In today’s article, we’ll take a look at the refractory alloy sintering process. The Refractory alloy sintering can be divided into six stages.
With the rising of temperature, the molding agent gradually decomposes or vaporizes with the sintered body left. At the same time, the molding agent more or less adds carbon to the sintered body. The rising amount of carbon changes with the types and quantities of molding agent as well as the different sintering methods. The surface oxide of the powder can be reduced.
If the molding agent is removed and the carbon-oxygen reaction is not strong, hydrogen can be used to reduce the oxidation of cobalt and tungsten at sintering temperature. The contact stress among powder particles gradually disappears. Bonding metal powder began to produce recovery and recrystallization. Surface diffusion began to occur and briquette strength improves.
At the former temperature before the liquid phase, the last period’s reaction continues. Meanwhile, solid-phase reaction and diffusion get intensified. The plastic flow becomes more violent and the sintered body significantly shrinks.

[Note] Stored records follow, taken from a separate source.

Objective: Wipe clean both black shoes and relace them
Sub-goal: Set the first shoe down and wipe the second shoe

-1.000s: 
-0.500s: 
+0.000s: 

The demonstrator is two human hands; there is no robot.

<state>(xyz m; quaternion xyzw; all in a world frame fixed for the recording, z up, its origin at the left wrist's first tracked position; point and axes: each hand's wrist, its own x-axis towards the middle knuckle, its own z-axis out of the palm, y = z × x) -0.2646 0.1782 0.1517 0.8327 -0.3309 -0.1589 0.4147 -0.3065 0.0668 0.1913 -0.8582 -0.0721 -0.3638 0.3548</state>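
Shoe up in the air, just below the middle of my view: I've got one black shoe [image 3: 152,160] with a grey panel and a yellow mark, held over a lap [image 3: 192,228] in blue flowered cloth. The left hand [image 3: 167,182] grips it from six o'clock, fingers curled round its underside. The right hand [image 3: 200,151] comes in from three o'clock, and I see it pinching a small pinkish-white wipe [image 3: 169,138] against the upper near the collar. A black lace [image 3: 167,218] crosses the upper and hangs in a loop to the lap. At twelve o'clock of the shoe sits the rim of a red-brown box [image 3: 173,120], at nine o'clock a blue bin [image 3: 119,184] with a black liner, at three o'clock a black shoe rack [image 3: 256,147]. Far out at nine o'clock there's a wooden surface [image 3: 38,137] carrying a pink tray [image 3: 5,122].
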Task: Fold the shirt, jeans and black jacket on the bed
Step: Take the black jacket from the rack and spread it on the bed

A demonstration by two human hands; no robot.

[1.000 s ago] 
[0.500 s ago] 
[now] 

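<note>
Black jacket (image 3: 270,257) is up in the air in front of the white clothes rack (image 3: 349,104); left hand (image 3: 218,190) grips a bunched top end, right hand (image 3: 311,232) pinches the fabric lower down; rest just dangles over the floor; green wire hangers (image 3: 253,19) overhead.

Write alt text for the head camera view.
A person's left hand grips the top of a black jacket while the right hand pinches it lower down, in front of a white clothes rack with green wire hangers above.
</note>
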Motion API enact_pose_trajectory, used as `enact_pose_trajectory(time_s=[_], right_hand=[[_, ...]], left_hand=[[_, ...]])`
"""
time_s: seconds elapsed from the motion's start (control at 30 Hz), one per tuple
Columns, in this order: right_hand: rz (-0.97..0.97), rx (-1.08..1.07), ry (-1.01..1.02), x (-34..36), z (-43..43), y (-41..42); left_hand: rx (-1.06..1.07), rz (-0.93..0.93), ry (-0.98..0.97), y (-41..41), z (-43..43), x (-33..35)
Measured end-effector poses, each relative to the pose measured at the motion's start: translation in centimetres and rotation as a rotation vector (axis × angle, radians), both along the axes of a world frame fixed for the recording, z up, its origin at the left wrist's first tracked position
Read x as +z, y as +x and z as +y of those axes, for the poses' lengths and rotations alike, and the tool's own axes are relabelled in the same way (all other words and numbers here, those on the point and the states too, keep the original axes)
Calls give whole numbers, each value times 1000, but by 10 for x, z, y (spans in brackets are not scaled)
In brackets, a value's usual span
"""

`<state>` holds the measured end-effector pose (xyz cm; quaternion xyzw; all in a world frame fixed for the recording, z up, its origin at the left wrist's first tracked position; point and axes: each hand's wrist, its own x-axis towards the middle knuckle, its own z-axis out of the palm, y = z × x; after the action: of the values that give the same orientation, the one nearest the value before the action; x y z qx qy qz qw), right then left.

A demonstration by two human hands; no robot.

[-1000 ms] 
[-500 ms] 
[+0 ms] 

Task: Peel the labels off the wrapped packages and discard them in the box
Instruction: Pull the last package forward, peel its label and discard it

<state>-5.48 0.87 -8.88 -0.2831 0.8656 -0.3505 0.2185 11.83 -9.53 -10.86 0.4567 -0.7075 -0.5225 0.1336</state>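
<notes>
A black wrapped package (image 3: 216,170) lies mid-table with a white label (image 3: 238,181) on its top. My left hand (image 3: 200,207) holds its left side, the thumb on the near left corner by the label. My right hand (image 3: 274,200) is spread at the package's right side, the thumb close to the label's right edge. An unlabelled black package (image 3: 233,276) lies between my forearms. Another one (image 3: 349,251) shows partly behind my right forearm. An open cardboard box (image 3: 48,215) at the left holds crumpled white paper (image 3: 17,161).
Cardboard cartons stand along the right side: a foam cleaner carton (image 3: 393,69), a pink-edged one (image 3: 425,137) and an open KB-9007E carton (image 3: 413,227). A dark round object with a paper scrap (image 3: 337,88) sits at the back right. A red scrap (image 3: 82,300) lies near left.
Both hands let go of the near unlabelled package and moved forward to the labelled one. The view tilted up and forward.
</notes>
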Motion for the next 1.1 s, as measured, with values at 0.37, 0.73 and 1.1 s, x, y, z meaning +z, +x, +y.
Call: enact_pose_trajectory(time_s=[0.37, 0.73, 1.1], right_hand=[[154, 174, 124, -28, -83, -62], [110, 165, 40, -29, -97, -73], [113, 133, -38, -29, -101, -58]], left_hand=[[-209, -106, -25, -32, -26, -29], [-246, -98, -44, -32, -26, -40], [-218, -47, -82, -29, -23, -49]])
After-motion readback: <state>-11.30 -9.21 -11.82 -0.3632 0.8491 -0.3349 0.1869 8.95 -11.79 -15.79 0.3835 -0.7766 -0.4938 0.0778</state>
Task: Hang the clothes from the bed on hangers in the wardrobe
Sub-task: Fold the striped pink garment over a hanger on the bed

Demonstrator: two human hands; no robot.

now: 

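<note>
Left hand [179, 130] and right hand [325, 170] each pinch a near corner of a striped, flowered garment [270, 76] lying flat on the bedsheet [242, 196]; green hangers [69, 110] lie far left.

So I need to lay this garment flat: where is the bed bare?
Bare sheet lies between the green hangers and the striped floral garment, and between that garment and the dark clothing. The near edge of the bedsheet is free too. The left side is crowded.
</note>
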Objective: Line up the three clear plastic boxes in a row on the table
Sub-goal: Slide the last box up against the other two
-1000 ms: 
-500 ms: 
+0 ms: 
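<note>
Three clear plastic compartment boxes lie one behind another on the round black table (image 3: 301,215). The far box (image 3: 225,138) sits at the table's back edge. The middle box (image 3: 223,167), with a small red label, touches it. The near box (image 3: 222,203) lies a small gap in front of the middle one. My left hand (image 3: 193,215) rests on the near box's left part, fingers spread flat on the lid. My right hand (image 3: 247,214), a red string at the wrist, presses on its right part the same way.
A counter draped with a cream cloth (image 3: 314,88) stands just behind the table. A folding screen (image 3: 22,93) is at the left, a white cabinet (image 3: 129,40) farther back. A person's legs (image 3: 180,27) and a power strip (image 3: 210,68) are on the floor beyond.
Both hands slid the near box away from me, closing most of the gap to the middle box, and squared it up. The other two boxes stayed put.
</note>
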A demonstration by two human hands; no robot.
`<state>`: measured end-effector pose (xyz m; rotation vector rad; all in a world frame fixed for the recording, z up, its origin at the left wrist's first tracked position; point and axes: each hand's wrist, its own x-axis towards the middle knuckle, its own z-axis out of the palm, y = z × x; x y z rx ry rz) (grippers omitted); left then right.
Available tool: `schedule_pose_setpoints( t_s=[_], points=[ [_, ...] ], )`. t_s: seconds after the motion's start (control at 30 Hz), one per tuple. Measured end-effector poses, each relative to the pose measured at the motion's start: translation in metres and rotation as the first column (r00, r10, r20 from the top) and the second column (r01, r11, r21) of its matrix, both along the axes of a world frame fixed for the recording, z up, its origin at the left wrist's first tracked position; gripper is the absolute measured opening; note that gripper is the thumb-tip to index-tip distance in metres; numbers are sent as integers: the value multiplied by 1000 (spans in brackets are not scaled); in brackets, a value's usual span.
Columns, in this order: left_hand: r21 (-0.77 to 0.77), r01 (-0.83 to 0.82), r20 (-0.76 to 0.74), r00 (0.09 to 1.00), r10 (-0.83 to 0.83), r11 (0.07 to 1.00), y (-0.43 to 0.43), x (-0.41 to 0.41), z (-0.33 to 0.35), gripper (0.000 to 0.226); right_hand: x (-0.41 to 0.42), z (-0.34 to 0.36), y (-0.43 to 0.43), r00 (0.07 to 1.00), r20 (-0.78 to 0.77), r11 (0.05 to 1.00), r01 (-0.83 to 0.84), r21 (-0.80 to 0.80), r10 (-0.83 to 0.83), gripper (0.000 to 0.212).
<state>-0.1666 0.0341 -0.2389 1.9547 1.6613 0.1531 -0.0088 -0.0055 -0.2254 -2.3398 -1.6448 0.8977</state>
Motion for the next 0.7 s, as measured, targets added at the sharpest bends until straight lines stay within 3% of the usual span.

When the sintered body enters into the liquid phase, the shrinkage is almost completed followed by a crystal transition to form the basic structure and structure of the alloy.

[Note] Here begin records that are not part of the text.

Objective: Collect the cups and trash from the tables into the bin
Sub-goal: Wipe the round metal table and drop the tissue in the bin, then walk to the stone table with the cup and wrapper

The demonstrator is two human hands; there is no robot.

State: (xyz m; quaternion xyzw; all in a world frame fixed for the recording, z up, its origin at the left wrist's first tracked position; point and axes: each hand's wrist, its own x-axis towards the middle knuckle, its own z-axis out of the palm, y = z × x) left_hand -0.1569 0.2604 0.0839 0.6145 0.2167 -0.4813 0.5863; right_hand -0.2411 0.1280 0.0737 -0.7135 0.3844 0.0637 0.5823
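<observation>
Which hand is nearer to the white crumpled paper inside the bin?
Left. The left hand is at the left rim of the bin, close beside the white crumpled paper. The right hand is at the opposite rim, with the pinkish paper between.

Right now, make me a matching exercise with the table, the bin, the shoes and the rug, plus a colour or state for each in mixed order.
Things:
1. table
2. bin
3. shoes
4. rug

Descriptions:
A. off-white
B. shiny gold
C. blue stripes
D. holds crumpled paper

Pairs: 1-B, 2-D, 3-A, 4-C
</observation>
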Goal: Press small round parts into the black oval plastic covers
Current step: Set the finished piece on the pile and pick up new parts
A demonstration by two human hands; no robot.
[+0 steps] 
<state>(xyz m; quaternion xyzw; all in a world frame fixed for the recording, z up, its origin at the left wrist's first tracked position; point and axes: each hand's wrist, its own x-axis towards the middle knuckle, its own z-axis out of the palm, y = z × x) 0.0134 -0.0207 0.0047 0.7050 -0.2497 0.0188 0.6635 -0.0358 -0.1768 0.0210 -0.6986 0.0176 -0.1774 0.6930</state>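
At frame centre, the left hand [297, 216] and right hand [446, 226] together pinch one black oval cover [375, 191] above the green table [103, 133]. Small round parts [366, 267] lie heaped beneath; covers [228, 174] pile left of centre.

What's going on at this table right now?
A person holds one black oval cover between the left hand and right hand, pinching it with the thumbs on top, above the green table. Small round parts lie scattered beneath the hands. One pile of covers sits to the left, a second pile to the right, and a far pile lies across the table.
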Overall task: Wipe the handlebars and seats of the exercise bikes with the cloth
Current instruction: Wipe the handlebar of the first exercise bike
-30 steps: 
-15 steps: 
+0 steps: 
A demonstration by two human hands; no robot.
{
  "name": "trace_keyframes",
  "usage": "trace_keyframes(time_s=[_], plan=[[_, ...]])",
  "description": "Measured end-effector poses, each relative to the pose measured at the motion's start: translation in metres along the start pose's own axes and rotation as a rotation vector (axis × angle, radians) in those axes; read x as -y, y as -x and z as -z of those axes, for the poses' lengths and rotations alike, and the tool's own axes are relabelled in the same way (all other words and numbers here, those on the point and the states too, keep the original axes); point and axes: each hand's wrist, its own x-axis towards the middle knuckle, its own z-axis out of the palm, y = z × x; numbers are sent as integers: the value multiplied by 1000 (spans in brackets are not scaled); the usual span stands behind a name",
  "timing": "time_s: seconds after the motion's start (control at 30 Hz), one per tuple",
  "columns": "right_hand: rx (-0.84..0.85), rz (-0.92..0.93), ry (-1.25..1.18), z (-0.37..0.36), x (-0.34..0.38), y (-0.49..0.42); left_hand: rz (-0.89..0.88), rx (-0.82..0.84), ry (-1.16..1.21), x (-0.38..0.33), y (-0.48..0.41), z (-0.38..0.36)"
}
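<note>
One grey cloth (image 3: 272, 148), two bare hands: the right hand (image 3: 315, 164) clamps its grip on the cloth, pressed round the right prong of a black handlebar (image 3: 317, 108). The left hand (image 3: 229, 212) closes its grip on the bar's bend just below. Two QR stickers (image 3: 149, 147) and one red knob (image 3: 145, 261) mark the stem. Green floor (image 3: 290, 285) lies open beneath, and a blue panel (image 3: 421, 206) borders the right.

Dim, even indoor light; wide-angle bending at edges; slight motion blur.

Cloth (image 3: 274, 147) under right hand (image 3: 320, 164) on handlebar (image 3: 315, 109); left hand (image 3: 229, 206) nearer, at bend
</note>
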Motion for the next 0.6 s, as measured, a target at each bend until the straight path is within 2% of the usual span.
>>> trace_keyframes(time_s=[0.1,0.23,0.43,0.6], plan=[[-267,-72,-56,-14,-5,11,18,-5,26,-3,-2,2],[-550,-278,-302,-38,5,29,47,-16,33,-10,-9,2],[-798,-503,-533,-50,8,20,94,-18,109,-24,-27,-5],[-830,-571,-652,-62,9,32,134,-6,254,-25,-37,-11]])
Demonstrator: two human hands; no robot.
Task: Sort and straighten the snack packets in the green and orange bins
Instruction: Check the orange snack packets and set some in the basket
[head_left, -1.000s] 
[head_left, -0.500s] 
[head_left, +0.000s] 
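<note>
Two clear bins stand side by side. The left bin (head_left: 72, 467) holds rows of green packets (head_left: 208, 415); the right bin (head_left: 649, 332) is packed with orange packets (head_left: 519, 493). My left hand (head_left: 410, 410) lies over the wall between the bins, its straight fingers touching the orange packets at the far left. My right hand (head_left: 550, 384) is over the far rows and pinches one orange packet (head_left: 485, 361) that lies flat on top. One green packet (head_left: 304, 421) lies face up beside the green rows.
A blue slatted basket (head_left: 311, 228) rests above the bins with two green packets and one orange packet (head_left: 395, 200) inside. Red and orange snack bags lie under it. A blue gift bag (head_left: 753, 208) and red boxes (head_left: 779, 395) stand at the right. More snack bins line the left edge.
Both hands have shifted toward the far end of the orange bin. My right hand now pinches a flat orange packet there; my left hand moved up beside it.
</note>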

At this stage, the organization and phase composition of the alloy can change with different cooling conditions. Therefore, this feature can be used to improve the alloy’s physical and mechanical properties with heat processing.
Infiltration is an important factor in the liquid phase sintering process. It refers to the infiltration capacity of liquid to the solid. If a drop of liquid can be completely dispersed on the surface of the solid when dropping on the solid, then liquid has infiltration capacity and vice versa.
If the liquid can only wet parts of the solid, then it has partially capacity of liquid infiltration. If the liquid metal can completely wet the surface of solid particles during the liquid phase sintering, the sintered body will have small pores. If the wetting capacity is not ideal, there will be many sintered body defects.
During the sintering process, cemented refractory alloy compacts usually have significant shrinkage. The shrinkage of the sintered body can be divided into three basic stages. During the first stage with the temperature under 1150℃, the sintered body has a shrinkage phenomenon.
However, the shrinkage in this period only takes a few percentages. The sintered body has great shrinkage at the second stage with a temperature of over 1150℃. The degree of shrinkage can reach 80% of the total. The sintered body becomes completely dense after a small percentage of shrinkage in the liquid phase.
There are many factors affecting shrinkage in the refractory alloy sintering process, the most common ones are listed below.
The shrinkage will be in accordance with the three shrinkage stages mentioned above if the heating rate is normal, like several degrees’ rise per minute. However, if the heating speed is too fast, the shrinkage velocity will reach a maximum at a higher temperature than the second stage. It has been found that a high heating rate will cause e a large number of coarse pores and bubbles in the alloy because the gas discharge channels are closed in the liquid phase. Therefore, excessive heating speed is not good for producing completely compact sintered bodies.
When briquettes are sintered in inert atmosphere, the shrinkage rate will increase with the reduction of the briquette density. The relative shrinkage and relative shrinkage speed of the briquette with different densities are the same. The final density of the alloy is irrelevant with the original pores in the compact. However, when sintered in an active atmosphere, it is difficult to produce a high density sintered body with large porosity. Therefore, the density of the compacts needs to be improved as strong as possible in actual work.
The smaller the sizes of refractory alloy particles are, the smaller the individual pores in the sintered body are. The capillary pressure of the liquid is inversely proportional to the radius of the pores. The distance of the two refractory alloy particles is shortened with the decrease of particles’ amounts. Therefore, small particles are likely to get close during sintering.
Besides, powders with larger surfaces have faster solid-phase diffusion rates, rearrangement rates, and dissolution rates. Therefore, the grinding mixture and original crystal grains have different shrinkage qualities from the general mixtures. The temperature at which the shrinkage begins has a significant reduction while the shrinkage speed is greatly improved before the liquid phase.
There is no doubt that the cobalt content has an effect on the shrinkage after the liquid phase. The higher the cobalt content is, the higher the shrinkage rate is. Experiments show that the increase of cobalt quantity in the compact can hinder the shrinkage at the first stage. But it can greatly promote the second phase shrinkage, because the contraction mechanism is plastic flow and the increase of cobalt content will promote plastic flow.
The carbon content of the sintered body affects the initial temperature of liquid phase and the amount of the liquid phase. Therefore, the carbon content influences the shrinkage of the whole sintering process. In theory, the excess carbon content of the mixture not only promotes the third stage shrinkage, but also promotes the second phase contraction.